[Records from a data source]
◇ ◇ ◇ ◇ ◇ ◇ ◇

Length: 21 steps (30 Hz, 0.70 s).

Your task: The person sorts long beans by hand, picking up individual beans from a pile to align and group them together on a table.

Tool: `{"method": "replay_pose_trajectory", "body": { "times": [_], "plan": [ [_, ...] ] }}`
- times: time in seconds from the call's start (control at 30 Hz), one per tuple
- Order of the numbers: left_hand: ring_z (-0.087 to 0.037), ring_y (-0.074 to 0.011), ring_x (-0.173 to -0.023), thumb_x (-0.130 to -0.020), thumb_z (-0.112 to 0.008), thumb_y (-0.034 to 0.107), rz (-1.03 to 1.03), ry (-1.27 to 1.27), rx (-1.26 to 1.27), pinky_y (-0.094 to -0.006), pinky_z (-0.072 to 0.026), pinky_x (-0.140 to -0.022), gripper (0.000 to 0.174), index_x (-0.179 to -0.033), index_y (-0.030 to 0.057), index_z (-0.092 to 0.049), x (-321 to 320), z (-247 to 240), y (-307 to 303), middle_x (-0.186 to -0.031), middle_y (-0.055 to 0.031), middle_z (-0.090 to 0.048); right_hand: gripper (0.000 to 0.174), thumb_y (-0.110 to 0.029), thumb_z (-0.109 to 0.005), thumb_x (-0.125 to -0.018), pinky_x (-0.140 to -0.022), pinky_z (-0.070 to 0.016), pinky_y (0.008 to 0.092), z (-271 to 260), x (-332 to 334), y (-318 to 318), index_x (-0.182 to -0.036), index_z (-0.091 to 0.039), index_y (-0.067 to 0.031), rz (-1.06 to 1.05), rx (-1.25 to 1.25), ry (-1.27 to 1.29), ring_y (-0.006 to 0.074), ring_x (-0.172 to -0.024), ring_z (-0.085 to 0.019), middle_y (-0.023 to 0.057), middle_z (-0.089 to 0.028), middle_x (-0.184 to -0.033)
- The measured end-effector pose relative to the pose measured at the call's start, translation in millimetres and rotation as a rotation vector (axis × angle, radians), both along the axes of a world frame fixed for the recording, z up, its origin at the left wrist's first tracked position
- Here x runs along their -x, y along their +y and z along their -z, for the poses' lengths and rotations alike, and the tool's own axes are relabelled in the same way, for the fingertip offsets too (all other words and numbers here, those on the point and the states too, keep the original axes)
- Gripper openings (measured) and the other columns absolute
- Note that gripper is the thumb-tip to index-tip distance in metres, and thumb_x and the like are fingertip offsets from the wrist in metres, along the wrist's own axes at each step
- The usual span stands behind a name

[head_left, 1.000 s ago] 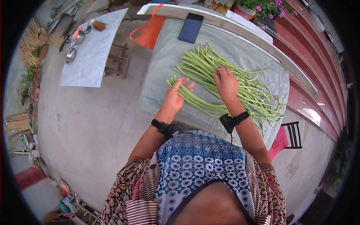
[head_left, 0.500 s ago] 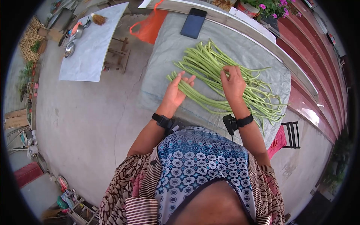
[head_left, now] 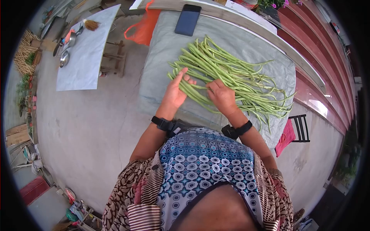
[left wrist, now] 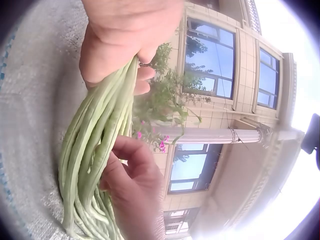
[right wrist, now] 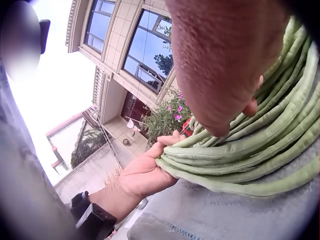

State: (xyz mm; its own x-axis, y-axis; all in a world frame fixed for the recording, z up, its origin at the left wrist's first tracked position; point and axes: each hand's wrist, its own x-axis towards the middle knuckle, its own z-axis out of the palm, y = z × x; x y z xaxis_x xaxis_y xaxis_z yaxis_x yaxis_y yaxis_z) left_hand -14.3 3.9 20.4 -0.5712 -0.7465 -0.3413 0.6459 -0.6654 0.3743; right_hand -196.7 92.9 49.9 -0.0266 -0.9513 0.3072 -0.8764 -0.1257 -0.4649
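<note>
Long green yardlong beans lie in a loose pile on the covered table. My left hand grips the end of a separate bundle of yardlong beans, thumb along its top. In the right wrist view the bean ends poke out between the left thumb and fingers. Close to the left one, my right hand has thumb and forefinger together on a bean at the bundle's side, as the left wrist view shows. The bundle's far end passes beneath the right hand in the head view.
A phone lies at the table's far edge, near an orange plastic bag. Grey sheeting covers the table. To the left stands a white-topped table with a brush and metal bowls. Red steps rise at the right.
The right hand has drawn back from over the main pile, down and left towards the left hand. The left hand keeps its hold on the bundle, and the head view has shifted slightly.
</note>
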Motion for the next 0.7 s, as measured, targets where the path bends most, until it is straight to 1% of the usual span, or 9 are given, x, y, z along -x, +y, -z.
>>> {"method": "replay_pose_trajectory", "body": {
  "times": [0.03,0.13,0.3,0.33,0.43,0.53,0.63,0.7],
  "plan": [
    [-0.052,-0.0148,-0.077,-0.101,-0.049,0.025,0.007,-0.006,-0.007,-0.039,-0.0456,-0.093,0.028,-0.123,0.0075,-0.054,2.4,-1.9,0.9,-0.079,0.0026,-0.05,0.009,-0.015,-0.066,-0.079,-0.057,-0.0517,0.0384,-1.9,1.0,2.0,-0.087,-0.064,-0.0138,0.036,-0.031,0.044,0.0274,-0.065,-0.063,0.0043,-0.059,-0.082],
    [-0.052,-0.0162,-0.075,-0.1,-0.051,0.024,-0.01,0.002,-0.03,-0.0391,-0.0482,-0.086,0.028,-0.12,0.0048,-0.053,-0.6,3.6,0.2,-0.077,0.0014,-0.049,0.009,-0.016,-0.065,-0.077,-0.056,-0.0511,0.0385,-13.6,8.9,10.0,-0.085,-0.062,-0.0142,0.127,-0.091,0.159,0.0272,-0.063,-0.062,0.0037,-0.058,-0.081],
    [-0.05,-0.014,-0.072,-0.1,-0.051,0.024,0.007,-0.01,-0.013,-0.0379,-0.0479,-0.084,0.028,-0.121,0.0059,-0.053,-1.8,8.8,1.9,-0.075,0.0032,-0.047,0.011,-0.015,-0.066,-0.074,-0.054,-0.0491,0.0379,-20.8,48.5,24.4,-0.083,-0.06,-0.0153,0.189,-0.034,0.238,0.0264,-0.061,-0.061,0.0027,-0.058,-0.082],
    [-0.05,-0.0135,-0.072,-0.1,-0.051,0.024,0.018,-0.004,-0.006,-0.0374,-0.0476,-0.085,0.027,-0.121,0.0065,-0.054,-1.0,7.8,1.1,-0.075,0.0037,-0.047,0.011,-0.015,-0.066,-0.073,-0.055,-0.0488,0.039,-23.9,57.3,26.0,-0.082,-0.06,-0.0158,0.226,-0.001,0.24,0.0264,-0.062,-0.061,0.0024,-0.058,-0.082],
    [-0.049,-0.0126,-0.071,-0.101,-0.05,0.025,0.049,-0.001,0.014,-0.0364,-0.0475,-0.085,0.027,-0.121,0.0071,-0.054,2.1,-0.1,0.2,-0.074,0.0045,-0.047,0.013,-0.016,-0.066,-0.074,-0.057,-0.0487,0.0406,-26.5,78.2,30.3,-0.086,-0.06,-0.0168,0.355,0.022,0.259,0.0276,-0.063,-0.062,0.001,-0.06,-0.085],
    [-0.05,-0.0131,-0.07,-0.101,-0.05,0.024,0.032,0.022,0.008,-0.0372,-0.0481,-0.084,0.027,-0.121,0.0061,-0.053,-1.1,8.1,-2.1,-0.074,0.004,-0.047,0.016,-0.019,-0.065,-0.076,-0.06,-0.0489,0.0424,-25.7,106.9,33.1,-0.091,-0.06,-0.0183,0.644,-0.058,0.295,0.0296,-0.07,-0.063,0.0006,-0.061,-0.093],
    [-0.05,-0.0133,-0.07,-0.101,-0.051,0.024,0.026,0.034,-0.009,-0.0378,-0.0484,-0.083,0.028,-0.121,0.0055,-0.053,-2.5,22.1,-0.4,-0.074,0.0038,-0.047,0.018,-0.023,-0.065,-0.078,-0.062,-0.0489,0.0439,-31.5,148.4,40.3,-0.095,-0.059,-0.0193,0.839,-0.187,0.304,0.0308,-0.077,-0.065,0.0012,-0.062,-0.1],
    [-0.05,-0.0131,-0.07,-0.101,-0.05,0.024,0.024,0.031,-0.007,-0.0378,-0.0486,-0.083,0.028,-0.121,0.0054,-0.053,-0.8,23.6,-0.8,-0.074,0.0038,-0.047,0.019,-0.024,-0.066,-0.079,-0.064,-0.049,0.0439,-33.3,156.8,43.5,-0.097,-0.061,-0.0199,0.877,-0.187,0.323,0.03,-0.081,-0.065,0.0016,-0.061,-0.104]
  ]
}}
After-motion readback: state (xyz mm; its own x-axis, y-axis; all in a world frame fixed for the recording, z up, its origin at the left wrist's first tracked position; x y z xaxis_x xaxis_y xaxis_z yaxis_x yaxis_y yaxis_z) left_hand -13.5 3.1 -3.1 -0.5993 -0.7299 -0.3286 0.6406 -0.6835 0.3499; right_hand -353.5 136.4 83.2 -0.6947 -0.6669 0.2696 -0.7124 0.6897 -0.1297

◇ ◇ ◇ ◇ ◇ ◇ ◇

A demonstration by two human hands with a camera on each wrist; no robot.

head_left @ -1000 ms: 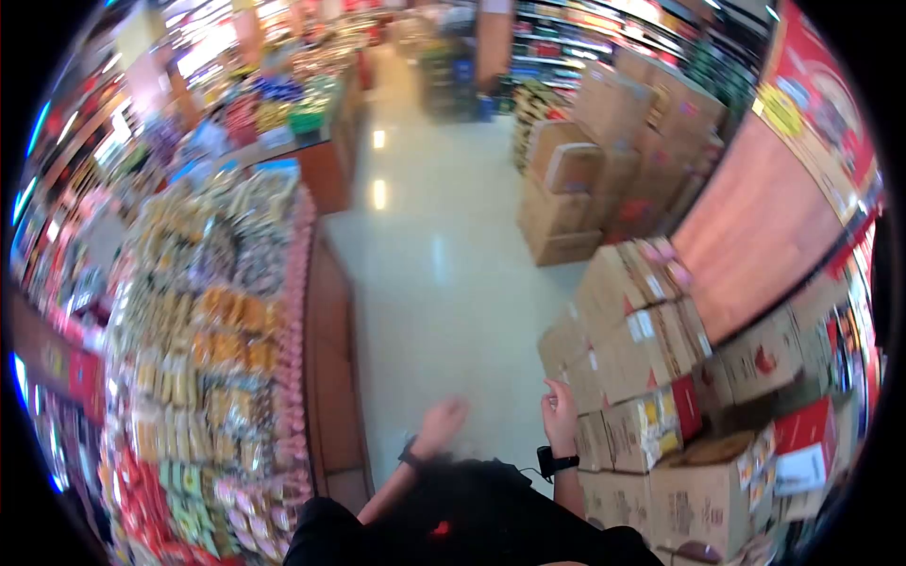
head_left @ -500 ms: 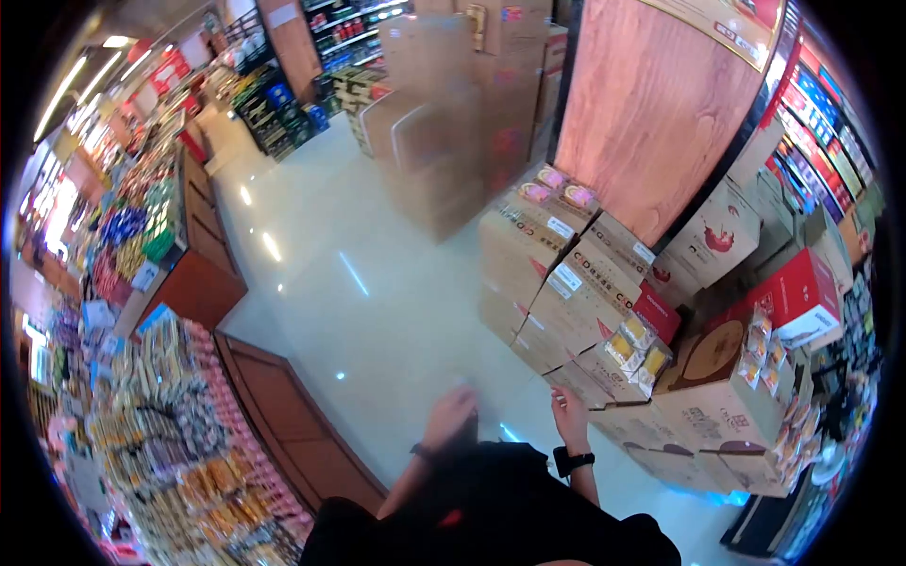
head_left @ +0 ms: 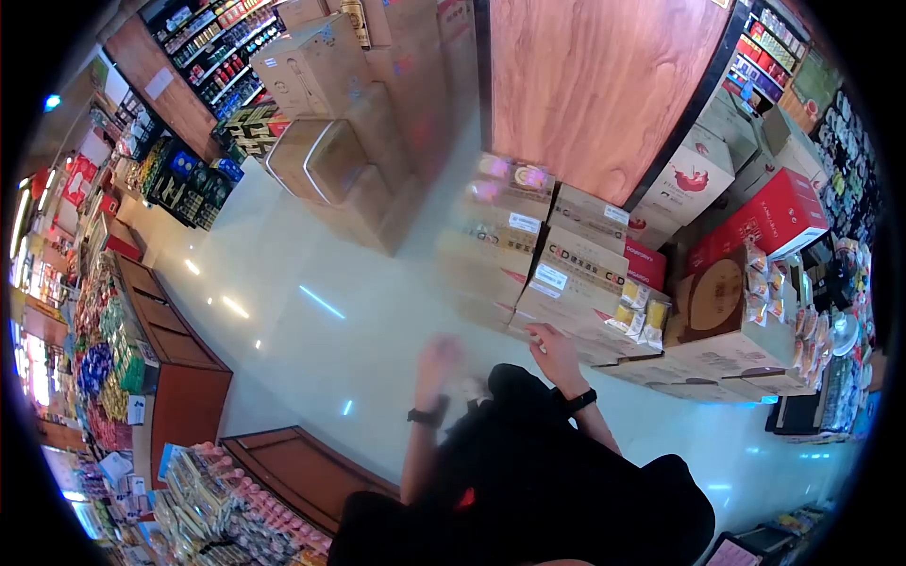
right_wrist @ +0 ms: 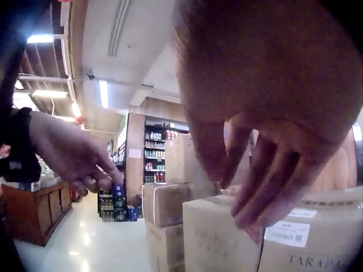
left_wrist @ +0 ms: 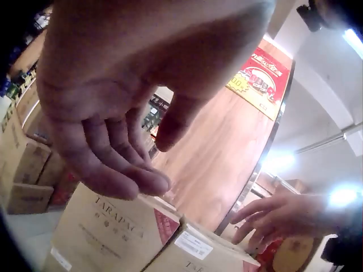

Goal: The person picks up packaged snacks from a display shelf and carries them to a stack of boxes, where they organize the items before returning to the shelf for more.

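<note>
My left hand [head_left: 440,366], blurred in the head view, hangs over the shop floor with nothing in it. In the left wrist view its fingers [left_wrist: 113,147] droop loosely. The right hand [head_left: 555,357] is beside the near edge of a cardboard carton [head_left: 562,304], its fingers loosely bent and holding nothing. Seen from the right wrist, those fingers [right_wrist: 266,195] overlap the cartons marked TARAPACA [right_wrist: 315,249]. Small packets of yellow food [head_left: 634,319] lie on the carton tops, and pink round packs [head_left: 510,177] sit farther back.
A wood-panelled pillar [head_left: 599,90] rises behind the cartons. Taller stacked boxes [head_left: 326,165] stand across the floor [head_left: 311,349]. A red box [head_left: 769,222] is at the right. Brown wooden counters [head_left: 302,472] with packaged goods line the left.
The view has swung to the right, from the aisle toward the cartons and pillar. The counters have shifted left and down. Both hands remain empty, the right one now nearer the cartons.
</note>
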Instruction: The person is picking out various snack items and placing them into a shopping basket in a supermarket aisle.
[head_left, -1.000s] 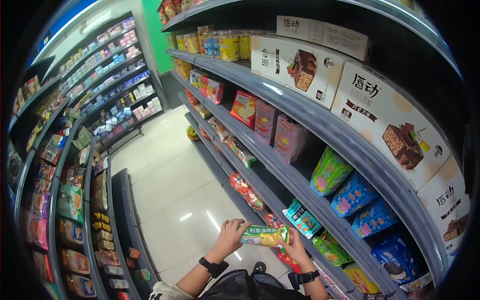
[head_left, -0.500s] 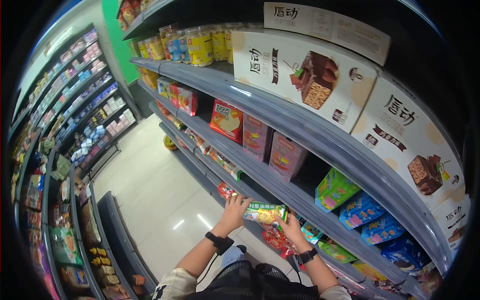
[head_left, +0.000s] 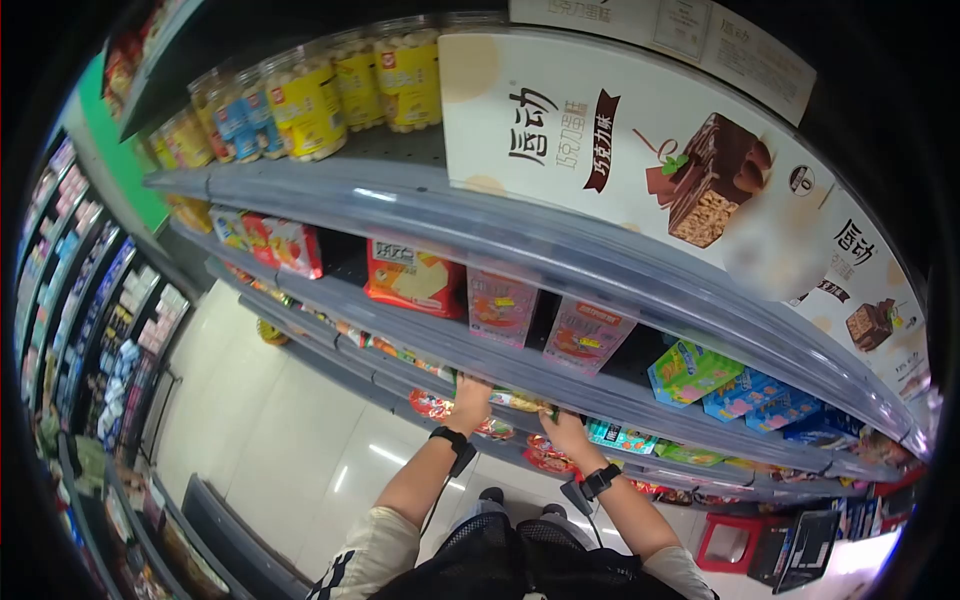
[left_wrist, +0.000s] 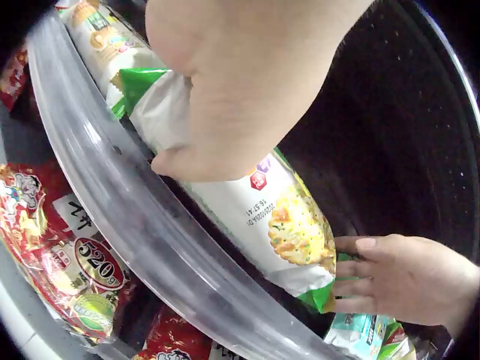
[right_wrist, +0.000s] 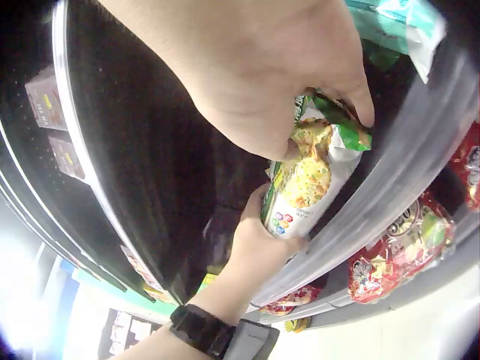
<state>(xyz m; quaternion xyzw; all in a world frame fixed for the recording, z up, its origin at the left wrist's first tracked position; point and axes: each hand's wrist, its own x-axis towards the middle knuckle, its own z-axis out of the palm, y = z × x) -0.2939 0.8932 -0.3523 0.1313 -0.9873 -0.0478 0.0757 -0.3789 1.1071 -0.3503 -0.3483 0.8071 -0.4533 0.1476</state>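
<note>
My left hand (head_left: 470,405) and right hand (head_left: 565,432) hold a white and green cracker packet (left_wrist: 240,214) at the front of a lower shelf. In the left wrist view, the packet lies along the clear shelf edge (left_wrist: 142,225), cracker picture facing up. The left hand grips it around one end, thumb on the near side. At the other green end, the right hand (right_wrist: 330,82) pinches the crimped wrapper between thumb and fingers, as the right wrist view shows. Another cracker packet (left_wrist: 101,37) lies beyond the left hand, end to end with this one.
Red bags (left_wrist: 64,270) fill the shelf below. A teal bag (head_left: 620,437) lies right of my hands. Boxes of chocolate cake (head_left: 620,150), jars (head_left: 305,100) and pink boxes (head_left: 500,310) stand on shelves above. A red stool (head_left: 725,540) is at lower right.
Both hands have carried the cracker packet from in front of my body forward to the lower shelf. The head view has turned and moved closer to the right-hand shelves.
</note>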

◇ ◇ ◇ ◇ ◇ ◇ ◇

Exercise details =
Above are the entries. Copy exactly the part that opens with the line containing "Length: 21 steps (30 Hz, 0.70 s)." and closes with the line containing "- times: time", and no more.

Output for this task =
Length: 21 steps (30 Hz, 0.70 s).

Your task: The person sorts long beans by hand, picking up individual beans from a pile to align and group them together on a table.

Tool: `{"method": "replay_pose_trajectory", "body": { "times": [_], "plan": [ [_, ...] ] }}`
- times: time in seconds from the call's start (control at 30 Hz), one per tuple

Nothing else is required to complete the exercise.